_Exercise objective_
Set down exactly the entries below, beginning at their first line and ending at the line with "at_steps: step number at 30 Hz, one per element".

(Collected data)
--------

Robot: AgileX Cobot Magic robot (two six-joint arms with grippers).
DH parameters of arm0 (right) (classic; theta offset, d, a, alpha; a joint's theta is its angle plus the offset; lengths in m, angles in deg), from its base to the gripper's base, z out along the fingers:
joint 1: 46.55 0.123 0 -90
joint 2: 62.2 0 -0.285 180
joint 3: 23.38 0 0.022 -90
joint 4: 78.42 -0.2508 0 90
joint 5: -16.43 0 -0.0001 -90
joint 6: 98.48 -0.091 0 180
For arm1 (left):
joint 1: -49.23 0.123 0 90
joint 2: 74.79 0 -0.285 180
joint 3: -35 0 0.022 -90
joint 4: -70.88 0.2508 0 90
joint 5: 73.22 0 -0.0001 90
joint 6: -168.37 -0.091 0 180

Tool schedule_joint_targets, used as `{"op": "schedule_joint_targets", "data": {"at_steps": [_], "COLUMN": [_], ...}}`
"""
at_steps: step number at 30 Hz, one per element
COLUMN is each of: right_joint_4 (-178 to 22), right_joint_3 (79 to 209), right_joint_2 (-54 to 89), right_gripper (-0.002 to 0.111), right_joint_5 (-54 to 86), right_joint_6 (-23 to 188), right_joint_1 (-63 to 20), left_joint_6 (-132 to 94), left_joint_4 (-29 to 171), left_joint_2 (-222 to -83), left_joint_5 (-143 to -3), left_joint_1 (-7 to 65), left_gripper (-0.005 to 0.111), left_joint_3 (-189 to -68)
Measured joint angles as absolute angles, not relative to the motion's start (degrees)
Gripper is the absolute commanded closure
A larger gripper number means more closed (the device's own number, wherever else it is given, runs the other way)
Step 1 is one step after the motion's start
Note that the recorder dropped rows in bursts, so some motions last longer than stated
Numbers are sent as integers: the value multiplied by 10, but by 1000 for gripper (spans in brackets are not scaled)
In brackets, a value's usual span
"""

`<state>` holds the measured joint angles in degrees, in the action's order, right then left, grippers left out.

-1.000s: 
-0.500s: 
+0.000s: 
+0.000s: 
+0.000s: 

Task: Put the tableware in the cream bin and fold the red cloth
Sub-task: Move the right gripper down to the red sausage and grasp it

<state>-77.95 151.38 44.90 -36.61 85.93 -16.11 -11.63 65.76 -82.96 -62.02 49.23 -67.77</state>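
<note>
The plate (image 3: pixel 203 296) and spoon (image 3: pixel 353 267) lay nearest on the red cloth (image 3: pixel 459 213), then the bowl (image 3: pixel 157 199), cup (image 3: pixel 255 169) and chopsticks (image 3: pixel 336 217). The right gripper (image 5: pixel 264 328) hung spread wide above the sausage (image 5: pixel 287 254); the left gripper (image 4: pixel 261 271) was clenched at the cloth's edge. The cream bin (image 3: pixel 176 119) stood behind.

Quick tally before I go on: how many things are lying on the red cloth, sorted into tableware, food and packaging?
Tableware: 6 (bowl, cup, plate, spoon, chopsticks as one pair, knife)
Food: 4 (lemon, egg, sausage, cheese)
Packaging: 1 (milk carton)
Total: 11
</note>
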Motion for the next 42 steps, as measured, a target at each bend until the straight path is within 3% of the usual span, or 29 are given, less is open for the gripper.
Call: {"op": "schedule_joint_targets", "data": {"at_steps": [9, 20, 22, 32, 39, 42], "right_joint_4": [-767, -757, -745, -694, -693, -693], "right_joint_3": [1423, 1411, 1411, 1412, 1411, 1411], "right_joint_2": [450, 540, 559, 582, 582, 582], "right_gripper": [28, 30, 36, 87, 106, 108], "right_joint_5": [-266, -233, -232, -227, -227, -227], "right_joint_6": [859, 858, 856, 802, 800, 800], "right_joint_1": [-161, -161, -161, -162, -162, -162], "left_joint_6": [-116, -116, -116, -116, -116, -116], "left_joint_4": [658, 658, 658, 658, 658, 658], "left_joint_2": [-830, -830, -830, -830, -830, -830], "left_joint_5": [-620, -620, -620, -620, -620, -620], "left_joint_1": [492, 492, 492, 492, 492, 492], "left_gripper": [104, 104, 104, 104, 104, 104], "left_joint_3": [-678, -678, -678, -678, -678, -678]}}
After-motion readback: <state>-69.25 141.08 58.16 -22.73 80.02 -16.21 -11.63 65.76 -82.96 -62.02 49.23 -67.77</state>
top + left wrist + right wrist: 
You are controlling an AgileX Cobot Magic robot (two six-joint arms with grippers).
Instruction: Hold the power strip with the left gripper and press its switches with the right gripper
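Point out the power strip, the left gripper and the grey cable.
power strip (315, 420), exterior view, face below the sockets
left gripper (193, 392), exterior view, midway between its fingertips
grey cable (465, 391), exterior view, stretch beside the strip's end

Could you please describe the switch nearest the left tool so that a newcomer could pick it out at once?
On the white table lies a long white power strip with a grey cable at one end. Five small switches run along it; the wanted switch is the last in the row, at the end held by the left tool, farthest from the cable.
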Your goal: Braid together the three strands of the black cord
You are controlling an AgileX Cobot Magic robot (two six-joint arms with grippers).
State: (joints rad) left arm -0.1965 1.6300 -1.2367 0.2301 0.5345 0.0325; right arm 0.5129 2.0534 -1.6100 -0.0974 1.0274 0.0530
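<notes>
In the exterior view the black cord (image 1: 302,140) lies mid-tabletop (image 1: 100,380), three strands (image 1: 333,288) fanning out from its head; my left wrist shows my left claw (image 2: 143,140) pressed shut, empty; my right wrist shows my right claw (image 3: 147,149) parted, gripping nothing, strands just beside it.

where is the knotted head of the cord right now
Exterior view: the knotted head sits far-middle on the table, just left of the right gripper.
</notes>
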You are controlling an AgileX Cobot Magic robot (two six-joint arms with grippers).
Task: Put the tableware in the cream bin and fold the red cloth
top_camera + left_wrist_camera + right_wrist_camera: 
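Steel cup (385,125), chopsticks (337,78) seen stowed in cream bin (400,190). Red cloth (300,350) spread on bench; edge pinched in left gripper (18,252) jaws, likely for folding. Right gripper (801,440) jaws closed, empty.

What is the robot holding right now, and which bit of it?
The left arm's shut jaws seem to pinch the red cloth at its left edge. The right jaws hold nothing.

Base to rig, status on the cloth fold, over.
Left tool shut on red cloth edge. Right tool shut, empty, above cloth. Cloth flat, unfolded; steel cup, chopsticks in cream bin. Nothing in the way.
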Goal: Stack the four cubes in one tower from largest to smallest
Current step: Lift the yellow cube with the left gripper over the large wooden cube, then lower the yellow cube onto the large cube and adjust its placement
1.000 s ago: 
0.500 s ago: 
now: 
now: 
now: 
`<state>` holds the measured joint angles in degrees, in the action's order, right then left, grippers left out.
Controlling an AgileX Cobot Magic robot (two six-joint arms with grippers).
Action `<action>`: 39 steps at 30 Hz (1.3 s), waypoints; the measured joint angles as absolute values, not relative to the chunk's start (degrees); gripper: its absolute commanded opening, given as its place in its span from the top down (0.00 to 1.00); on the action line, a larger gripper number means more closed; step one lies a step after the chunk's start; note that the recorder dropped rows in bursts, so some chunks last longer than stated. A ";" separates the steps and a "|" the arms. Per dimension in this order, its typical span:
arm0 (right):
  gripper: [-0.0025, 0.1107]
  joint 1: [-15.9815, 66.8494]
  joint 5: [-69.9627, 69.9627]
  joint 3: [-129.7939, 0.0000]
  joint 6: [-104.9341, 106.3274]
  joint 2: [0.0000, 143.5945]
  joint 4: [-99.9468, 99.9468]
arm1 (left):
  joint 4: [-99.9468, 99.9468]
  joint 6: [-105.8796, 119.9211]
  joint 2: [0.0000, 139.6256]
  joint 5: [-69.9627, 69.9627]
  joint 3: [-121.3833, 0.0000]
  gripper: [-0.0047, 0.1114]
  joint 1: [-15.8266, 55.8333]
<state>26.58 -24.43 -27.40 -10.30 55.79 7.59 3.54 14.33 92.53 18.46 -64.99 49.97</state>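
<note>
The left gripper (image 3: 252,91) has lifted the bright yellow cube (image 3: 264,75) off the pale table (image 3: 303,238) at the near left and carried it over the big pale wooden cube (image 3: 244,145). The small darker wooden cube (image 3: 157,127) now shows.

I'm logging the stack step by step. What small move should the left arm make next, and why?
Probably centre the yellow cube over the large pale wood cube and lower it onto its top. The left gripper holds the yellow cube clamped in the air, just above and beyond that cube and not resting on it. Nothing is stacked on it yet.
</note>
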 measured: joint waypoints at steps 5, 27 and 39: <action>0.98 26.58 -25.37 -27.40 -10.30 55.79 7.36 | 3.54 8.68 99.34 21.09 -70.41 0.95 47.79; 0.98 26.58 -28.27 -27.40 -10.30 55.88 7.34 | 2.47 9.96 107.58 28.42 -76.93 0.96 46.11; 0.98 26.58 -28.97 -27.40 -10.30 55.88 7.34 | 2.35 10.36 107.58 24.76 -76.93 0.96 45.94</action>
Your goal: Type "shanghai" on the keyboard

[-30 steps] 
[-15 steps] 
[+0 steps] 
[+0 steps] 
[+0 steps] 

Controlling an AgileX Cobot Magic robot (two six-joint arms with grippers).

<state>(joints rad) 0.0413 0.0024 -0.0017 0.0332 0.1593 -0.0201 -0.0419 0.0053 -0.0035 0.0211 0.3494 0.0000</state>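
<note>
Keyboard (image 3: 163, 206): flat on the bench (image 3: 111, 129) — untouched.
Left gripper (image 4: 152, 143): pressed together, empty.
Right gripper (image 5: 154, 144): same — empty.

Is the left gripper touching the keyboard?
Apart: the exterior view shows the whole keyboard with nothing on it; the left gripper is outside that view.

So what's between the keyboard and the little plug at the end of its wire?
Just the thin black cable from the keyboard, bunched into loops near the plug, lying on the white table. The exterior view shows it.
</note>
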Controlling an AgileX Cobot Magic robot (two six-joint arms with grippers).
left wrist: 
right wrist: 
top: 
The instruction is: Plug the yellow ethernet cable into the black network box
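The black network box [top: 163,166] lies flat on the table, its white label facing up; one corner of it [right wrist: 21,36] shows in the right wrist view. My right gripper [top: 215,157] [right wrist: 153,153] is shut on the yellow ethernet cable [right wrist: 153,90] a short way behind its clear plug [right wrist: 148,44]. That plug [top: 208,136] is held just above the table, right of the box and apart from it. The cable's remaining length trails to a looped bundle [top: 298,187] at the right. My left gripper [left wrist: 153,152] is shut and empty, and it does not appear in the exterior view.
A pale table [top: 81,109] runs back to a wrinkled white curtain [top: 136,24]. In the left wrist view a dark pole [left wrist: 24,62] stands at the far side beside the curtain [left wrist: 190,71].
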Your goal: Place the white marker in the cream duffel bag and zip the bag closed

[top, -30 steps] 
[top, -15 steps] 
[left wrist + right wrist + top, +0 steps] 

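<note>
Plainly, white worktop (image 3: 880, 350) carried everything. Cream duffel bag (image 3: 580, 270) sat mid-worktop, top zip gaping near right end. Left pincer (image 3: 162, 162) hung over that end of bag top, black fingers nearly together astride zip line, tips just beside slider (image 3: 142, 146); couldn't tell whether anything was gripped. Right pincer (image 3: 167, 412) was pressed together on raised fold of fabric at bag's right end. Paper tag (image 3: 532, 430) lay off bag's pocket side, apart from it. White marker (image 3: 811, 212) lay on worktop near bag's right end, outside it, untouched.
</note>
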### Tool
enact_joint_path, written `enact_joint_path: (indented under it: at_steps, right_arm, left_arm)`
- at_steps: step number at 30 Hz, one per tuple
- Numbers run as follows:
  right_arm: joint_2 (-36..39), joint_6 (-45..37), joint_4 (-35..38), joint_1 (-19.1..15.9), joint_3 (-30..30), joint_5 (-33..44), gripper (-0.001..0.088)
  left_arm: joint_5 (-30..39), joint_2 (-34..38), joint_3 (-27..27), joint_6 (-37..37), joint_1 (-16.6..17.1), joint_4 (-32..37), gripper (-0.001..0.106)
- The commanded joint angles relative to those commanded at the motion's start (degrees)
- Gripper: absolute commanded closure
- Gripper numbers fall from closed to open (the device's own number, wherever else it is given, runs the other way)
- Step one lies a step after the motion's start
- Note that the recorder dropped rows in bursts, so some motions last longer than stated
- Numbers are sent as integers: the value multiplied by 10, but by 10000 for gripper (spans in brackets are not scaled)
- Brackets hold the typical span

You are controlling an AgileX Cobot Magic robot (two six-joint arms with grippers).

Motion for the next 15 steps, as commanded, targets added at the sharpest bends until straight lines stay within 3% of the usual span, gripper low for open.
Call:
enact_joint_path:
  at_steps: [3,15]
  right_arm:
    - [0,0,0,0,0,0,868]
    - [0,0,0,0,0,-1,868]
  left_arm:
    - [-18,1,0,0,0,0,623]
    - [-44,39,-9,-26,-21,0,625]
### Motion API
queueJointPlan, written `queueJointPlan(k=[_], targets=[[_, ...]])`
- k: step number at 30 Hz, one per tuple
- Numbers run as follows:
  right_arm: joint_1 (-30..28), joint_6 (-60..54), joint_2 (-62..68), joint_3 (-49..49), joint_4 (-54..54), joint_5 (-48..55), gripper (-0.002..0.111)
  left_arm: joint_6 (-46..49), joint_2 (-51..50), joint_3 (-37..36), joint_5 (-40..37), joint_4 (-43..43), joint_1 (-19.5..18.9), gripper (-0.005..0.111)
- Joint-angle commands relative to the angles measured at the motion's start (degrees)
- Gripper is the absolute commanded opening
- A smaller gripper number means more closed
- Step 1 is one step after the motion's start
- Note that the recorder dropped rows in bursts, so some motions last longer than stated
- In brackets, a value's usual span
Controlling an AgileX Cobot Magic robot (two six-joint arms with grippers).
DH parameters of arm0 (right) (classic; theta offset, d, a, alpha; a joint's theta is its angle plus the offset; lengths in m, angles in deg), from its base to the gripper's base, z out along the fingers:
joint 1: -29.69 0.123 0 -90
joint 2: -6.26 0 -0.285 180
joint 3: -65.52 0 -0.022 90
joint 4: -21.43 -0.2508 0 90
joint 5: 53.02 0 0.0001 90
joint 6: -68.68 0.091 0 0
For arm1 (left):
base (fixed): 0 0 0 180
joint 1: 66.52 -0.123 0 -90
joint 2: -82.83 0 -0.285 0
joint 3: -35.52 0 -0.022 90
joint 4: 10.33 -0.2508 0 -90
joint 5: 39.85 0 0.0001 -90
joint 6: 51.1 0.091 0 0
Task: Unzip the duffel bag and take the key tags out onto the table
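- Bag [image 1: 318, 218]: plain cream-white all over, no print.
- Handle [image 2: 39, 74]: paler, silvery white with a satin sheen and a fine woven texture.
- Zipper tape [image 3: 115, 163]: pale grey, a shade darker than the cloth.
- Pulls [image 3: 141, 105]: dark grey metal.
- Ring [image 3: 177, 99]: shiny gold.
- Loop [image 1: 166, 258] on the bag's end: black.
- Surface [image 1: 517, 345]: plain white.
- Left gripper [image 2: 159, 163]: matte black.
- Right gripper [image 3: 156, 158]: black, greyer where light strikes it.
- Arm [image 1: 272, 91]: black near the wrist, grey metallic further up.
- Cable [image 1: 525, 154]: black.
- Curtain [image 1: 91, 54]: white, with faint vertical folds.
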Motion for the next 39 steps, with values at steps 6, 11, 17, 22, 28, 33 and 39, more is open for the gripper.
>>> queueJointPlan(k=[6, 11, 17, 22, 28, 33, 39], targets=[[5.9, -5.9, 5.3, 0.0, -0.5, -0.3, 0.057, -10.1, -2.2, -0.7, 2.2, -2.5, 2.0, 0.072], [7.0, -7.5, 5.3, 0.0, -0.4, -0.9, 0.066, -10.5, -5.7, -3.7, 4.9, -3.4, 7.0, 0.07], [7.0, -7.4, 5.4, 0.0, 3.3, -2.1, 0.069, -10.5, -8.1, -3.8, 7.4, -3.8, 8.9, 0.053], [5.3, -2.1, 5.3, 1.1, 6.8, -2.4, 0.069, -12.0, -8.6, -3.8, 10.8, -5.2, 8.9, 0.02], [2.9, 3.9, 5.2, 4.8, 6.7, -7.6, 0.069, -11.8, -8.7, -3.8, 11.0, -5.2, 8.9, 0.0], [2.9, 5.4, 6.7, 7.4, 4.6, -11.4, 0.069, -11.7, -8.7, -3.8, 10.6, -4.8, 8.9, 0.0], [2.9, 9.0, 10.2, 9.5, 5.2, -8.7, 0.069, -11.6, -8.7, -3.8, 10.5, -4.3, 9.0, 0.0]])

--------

_Exercise result_
Robot: AgileX Cobot Magic robot (two six-joint arms with grippers).
DH parameters of arm0 (right) (classic; theta offset, d, a, alpha; a joint's theta is its angle plus the offset; lengths in m, angles in deg), from its base to the gripper's base, z out along the fingers:
joint 1: 46.55 0.123 0 -90
joint 2: 62.2 0 -0.285 180
joint 3: 23.38 0 0.022 -90
joint 4: 78.42 -0.2508 0 90
joint 5: -16.43 0 -0.0001 -90
joint 6: 98.48 -0.091 0 180
For arm1 (left):
joint 1: -49.23 0.123 0 90
joint 2: 74.79 0 -0.285 180
joint 3: -35 0 0.022 -90
joint 4: -70.88 0.2508 0 90
joint 5: 73.22 0 -0.0001 90
joint 6: -168.37 -0.091 0 180

Tool schedule_joint_targets, used as `{"op": "schedule_joint_targets", "data": {"at_steps": [_], "COLUMN": [_], ...}}`
"""
at_steps: step number at 30 Hz, one per element

This finishes the exercise.